Our Methods
We use the following methods in our lab:
MCL models:
Cell lines and cell line-derived xenografts. There are many human MCL cell lines available for study, and we are adept at making modified cell lines. For example, we can establish drug-resistant cell lines through culturing with very gradual increases in drug concentration, and we knock in and knock out key genes using CRISPR/Cas9 genome editing. We use these cell lines not only for in vitro studies but also, by implanting them in immunodeficient mice, for in vivo studies as cell-line derived xenografts (CDXs). These xenografts develop following the injection of human MCL cells into the subcutaneous space or the tail vein of immunodeficient NSG mice.
Patient-derived xenografts. In addition, my laboratory here was the first to establish an MCL patient-derived xenograft (PDX) mouse model for the preclinical study of MCL and other B-cell lymphomas (Zhang et al., Clinical Cancer Research, 2017), which was instrumental to studies of MCL. The PDXs are xenografted in the same locations as the CDXs. Most importantly, they maintain the same biological, histopathologic and immunophenotypical features of the original patient tumors, with similar genetic mutations and comparable drug responses. We have successfully used these models to test novel therapies for the treatment of MCL. We use these PDXs extensively to predict and personalize therapies and address therapeutic resistance in MCL and other B-cell lymphomas.

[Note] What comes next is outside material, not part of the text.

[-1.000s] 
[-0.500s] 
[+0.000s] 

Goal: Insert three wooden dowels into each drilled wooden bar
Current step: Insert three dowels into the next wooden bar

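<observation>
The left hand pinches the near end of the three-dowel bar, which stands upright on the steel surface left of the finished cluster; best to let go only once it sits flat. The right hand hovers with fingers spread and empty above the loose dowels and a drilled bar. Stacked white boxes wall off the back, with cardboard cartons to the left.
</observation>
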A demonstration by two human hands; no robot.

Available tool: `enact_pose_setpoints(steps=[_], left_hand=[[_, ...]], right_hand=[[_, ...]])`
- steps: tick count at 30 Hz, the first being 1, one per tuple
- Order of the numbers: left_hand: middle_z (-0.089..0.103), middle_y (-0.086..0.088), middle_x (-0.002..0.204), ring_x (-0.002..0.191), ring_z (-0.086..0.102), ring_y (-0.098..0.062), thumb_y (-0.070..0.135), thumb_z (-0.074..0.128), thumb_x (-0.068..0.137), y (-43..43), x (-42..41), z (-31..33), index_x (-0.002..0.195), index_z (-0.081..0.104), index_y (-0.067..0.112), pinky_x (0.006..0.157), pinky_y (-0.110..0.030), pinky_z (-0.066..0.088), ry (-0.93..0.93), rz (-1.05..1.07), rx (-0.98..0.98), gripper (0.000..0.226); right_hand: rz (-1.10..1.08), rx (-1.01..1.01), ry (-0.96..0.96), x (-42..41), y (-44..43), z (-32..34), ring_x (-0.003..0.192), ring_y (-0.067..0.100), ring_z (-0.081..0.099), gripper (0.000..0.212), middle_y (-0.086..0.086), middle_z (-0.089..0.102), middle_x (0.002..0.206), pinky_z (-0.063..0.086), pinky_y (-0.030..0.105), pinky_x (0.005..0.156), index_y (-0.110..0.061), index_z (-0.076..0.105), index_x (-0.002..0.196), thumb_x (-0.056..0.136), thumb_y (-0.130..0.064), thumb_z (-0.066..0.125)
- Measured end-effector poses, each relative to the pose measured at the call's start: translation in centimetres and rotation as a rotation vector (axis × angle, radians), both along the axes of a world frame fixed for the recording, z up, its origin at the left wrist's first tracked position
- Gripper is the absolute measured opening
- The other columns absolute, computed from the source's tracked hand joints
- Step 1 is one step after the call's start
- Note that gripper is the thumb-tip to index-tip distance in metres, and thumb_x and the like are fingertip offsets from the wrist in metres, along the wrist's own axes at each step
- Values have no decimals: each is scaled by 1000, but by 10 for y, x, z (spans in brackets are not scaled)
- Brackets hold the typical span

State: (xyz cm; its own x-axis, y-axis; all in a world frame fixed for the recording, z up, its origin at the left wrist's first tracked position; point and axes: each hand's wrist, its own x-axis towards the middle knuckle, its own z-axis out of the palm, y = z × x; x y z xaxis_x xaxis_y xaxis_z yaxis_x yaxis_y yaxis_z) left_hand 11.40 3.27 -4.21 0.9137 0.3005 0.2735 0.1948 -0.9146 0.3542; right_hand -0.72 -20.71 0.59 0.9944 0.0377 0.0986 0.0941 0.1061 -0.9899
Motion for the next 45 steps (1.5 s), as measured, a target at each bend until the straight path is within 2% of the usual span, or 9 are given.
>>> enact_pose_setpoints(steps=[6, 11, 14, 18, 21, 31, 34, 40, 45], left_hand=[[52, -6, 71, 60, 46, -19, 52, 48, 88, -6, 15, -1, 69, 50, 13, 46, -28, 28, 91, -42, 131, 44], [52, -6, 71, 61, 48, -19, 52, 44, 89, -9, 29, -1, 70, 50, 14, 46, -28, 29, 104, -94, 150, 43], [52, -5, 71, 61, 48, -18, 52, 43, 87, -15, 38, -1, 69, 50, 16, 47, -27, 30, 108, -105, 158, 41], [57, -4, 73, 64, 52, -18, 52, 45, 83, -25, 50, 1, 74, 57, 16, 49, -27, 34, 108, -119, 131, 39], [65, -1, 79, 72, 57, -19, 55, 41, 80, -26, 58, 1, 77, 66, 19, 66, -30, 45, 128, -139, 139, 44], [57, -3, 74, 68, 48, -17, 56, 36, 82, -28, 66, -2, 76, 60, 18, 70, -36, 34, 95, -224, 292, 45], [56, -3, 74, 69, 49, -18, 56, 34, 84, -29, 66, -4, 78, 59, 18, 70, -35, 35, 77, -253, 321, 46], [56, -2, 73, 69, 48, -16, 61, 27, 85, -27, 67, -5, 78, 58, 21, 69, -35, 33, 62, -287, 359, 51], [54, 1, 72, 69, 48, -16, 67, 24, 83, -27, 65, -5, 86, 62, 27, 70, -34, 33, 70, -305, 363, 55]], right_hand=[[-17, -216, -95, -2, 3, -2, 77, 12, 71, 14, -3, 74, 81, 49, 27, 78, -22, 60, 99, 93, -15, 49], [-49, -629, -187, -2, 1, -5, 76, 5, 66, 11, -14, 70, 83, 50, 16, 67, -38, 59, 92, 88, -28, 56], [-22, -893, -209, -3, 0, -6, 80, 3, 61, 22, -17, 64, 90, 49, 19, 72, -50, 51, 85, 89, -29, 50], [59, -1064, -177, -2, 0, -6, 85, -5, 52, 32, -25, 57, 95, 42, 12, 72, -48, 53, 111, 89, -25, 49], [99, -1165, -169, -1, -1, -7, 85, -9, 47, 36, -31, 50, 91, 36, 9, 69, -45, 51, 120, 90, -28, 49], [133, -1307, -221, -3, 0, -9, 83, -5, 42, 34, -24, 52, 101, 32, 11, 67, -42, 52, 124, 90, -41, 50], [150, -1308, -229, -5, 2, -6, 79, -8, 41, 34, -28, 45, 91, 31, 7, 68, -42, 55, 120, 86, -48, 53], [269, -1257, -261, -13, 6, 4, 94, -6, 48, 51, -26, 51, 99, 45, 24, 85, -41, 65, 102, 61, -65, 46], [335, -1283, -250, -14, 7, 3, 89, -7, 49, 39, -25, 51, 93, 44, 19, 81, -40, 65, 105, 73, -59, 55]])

Organoids. We have also created a protocol for establishing organoid cultures from MCL patient biopsies. The organoids reproduce primary tumor- and patient-specific characteristics including phenotypic properties and genomic aberrations and exhibit patient-dependent responsiveness to drugs. Moreover, they are quick and cost-effective MCL models with a high rate of successful establishment, and they serve as invaluable platforms for efficacy testing and mechanistic studies.

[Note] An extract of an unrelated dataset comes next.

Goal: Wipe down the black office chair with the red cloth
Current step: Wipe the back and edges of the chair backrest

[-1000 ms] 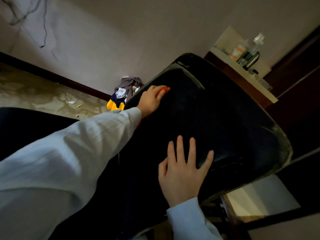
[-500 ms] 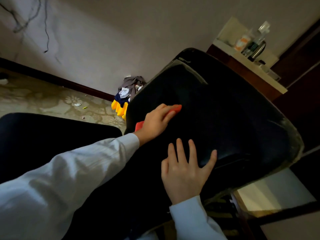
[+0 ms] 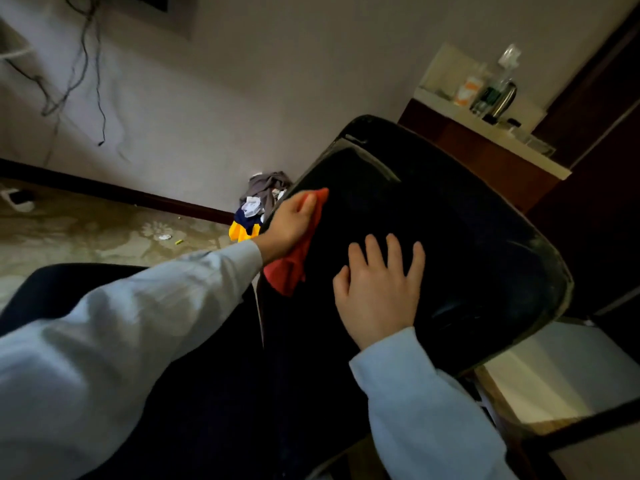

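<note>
Fingers (image 3: pixel 308 202) of left hand (image 3: pixel 289 225) hold red cloth (image 3: pixel 291 268) against black office chair (image 3: pixel 450 237) | right hand (image 3: pixel 377 292) spread flat on it

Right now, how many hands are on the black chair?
2. The left hand holds the red cloth at the edge of the chair; the right hand lies flat near its middle.

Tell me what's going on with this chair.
A person is wiping the black office chair. The left hand holds the red cloth against the chair's dark surface near its left edge, with part of the cloth hanging below the wrist. The right hand lies flat on the chair, fingers spread, apparently steadying it.
</note>
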A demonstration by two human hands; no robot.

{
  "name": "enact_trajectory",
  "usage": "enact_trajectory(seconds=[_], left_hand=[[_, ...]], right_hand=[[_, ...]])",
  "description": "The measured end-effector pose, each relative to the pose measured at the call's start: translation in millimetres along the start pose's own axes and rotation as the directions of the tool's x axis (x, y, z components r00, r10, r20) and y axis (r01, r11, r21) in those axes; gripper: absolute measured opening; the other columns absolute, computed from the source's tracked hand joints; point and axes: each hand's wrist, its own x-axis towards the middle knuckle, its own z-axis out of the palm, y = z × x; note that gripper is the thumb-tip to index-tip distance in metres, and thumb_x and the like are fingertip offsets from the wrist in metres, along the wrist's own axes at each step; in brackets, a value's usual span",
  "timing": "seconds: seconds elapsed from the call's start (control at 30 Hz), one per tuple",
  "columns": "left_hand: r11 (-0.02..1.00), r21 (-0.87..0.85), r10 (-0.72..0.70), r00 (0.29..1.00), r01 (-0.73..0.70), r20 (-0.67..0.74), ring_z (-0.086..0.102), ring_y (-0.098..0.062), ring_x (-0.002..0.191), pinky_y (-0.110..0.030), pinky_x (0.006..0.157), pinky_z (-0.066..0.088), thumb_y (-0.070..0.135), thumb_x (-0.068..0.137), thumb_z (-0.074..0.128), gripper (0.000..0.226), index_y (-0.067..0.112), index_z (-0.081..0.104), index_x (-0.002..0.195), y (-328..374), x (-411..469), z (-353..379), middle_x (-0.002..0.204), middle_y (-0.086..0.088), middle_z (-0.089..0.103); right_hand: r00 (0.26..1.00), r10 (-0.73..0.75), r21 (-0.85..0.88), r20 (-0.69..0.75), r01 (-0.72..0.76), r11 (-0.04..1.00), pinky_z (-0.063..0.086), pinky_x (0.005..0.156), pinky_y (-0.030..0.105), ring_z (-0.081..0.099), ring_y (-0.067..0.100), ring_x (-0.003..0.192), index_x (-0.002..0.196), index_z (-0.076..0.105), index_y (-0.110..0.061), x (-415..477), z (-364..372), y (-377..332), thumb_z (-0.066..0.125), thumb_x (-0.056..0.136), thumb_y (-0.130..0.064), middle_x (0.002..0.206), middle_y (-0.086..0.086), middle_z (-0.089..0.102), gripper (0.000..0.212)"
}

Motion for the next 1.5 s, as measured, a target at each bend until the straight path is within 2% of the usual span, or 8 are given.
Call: enact_trajectory(seconds=[0.2, 0.37, 0.5, 0.67, 0.77, 1.03, 1.23, 1.5], left_hand=[[0.992, 0.126, 0.033, 0.986, -0.013, -0.161, 0.048, -0.025, 0.122, -0.033, 0.107, 0.034, 0.039, 0.093, 0.042, 0.051, 0.009, 0.049, 0.133, -8.1, 90.5, 17.3, 0.13, -0.018, 0.053], [0.966, 0.21, 0.176, 0.979, -0.151, -0.105, 0.042, -0.025, 0.129, -0.025, 0.108, 0.024, 0.033, 0.099, 0.039, 0.046, 0.008, 0.044, 0.138, -16.2, 118.8, 44.1, 0.137, -0.016, 0.047], [0.845, 0.493, 0.241, 0.971, -0.208, -0.003, 0.023, -0.018, 0.142, -0.048, 0.116, 0.015, 0.054, 0.093, 0.021, 0.057, 0.032, 0.031, 0.145, -41.0, 128.9, 55.5, 0.152, 0.008, 0.03], [0.918, 0.35, 0.219, 0.974, -0.185, -0.059, 0.029, -0.016, 0.14, -0.041, 0.115, 0.024, 0.053, 0.09, 0.022, 0.058, 0.033, 0.039, 0.141, -44.6, 124.2, 59.7, 0.149, 0.006, 0.037], [0.913, 0.331, 0.268, 0.962, -0.236, -0.052, 0.037, -0.019, 0.136, -0.036, 0.113, 0.027, 0.046, 0.094, 0.025, 0.053, 0.027, 0.042, 0.141, -38.5, 101.4, 65.7, 0.147, 0.002, 0.041], [0.833, 0.293, 0.442, 0.883, -0.469, 0.156, 0.038, -0.02, 0.133, -0.021, 0.11, 0.023, 0.037, 0.096, 0.029, 0.053, 0.013, 0.038, 0.141, -21.9, 13.6, 65.7, 0.146, -0.006, 0.041], [0.817, 0.132, 0.503, 0.805, -0.562, 0.315, 0.037, -0.011, 0.133, -0.027, 0.112, 0.027, 0.036, 0.1, 0.03, 0.045, 0.018, 0.036, 0.141, -20.7, -33.6, 48.5, 0.144, 0.003, 0.042], [0.978, -0.007, 0.209, 0.977, -0.209, -0.05, 0.048, -0.007, 0.122, -0.018, 0.107, 0.032, 0.021, 0.101, 0.033, 0.037, 0.01, 0.054, 0.129, 3.1, 55.3, 36.3, 0.129, 0.003, 0.055]], right_hand=[[0.964, -0.019, -0.192, 0.265, 0.072, 0.979, -0.011, 0.11, 0.054, 0.005, 0.032, 0.144, 0.147, 0.026, -0.019, 44.8, -9.8, 32.9, 0.029, 0.098, -0.036, 0.156, 0.009, 0.018, 0.052], [0.982, -0.023, -0.068, 0.189, 0.037, 0.997, 0.023, 0.099, 0.054, 0.053, 0.042, 0.116, 0.101, 0.073, -0.013, 44.2, 6.0, 33.7, 0.043, 0.076, -0.035, 0.115, 0.016, 0.066, 0.045], [0.984, -0.033, -0.071, 0.178, 0.047, 0.996, 0.026, 0.098, 0.055, 0.054, 0.042, 0.115, 0.097, 0.075, -0.013, 47.0, 5.9, 34.4, 0.041, 0.074, -0.037, 0.114, 0.017, 0.066, 0.048], [0.926, -0.075, -0.147, 0.369, 0.138, 0.979, -0.007, 0.113, 0.053, -0.009, 0.035, 0.143, 0.149, 0.018, -0.026, 48.0, -2.9, 37.5, 0.023, 0.098, -0.045, 0.158, 0.008, 0.002, 0.054], [0.923, -0.065, -0.169, 0.379, 0.138, 0.976, -0.009, 0.113, 0.053, -0.014, 0.034, 0.143, 0.149, 0.013, -0.026, 46.2, -3.8, 36.4, 0.02, 0.098, -0.046, 0.158, 0.007, -0.004, 0.055], [0.945, -0.049, -0.124, 0.324, 0.094, 0.988, -0.007, 0.113, 0.051, -0.01, 0.032, 0.144, 0.148, 0.02, -0.025, 43.4, -5.2, 34.8, 0.021, 0.099, -0.043, 0.159, 0.005, 0.003, 0.052], [0.983, -0.029, 0.041, 0.182, 0.022, 0.999, 0.002, 0.113, 0.043, 0.015, 0.029, 0.143, 0.127, 0.057, -0.015, 41.6, -10.8, 32.0, 0.015, 0.088, -0.034, 0.15, 0.007, 0.035, 0.06], [0.995, -0.025, -0.172, 0.093, 0.041, 0.984, 0.01, 0.105, 0.048, 0.044, 0.038, 0.128, 0.123, 0.062, -0.013, 44.9, -14.7, 58.0, 0.042, 0.084, -0.034, 0.133, 0.018, 0.054, 0.048]])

Testing treatment efficacy. We commonly use PDXs and patient-derived organoids (PDOs) from patients with acquired or intrinsic resistance to one or more treatments to assess the efficacy of new treatments. Efficacy is assessed by tumor size and overall survival; toxicity is assessed by decreased motor activity, loss of body mass, dehydration, failure to groom and so on. Additionally, mice are euthanized at study endpoints, and selected organs are harvested and histologically assessed. Tumors are then analyzed by immunoblot and qRT-PCR for changes in expression of proteins of interest. In PDOs, efficacy is assessed by 3D cell viability assay.

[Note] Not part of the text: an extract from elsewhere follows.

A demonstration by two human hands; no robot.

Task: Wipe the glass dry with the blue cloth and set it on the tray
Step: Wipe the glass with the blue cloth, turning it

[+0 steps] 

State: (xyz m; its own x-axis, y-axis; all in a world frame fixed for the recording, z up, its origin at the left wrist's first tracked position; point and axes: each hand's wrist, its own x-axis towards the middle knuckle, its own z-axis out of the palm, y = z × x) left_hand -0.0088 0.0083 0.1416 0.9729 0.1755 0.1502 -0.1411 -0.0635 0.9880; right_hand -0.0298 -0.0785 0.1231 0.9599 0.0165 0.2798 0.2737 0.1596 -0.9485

Transcriptome profiling. Samples are collected before treatment and after treatment if the patients relapse from or are refractory to treatment. We use bulk RNA sequencing of patient samples to understand the transcriptomic reprogramming responsible for therapy resistance. Alternatively, we use the scRNA-seq approach to sequence thousands of cells per sample, then perform in-depth bioinformatics analysis on the scRNA-seq data. Unsupervised uniform manifold approximation and projection is then used to map cell cluster distributions and identify distinct transcriptome profiles within the same cell type across patient outcomes. Individual clusters associated with treatment sensitivity, intrinsic resistance and acquired resistance (relapse) are identified for outcome-associated differentially expressed genes and pathways. The high resolution of this approach allows us to map cell clusters and their transcriptome profiles among not only cancer cells but also cells of the tumor microenvironment, including CD4+ and CD8+ T cells, NK cells, myeloid cells and their derived subsets (e.g., exhausted T cells), to determine their association with resistance.
Pseudo-temporal analysis. Beyond this, we implement pseudo-temporal analysis to reveal the continuous trajectory for evolution of drug resistance. Briefly, single cells are ordered along deterministic or probabilistic trajectories and a numeric value referred to as pseudo-time is assigned to each cell to indicate how far it progresses along a dynamic process of resistance evolution. We perform pseudotemporal ordering using Monocle 3 analyses to reconstruct the resistance dynamics among pre-therapy-sensitive, pre-therapy-resistant (refractory) and post-therapy-relapsed samples. We determine whether these are distinct states in a loosely connected trajectory or whether they form a continuum with sensitive and relapsed states at two ends of the spectrum. By focusing on scRNA-seq data, a graph trajectory through the respective clusters in UMAP space can be generated.